## [The problem]
Copy out, from the data, each line containing the string "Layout".

## [Given data]
···

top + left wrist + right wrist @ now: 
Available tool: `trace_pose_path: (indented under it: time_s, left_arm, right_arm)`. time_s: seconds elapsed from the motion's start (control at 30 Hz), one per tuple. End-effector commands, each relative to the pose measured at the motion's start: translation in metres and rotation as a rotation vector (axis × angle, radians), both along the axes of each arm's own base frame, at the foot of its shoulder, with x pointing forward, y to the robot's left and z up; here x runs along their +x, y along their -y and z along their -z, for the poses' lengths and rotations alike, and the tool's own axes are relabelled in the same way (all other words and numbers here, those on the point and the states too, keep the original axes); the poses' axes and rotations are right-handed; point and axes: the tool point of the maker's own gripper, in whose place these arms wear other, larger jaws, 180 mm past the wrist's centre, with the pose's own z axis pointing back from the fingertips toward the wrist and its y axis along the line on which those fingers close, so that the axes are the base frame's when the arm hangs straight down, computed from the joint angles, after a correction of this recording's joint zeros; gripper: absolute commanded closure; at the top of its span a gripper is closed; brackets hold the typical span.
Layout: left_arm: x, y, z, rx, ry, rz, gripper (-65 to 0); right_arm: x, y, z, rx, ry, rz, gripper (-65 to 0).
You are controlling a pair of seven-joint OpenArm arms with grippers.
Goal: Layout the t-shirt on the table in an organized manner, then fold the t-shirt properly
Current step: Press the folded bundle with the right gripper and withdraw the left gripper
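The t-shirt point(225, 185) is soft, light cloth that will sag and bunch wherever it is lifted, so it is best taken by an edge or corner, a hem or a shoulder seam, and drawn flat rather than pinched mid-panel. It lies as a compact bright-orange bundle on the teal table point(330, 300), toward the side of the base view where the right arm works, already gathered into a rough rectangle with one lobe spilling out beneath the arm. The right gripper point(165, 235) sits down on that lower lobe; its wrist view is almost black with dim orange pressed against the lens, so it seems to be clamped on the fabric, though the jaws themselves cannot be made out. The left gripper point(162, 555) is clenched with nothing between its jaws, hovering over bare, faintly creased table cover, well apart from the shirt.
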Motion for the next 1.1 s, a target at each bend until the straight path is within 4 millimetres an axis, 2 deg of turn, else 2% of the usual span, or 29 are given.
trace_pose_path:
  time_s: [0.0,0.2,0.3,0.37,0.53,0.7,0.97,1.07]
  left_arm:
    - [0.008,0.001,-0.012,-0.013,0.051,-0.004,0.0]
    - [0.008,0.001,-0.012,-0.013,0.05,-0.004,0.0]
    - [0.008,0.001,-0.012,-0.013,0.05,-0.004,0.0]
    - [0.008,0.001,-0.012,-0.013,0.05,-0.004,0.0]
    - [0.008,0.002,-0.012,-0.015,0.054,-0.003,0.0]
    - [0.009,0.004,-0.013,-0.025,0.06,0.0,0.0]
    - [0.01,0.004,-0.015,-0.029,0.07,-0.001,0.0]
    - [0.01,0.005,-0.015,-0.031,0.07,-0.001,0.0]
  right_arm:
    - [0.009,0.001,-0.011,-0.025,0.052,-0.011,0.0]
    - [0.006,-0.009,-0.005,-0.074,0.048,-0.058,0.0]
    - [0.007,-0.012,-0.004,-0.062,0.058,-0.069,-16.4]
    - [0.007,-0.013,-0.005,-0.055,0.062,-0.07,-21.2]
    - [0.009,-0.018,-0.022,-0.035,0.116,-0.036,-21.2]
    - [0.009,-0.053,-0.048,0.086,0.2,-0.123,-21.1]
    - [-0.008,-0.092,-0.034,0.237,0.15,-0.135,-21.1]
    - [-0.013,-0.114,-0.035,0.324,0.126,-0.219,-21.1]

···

## [Task output]
Layout: left_arm: x, y, z, rx, ry, rz, gripper (-65 to 0); right_arm: x, y, z, rx, ry, rz, gripper (-65 to 0).
Goal: Layout the t-shirt on the table in an organized manner, then fold the t-shirt properly

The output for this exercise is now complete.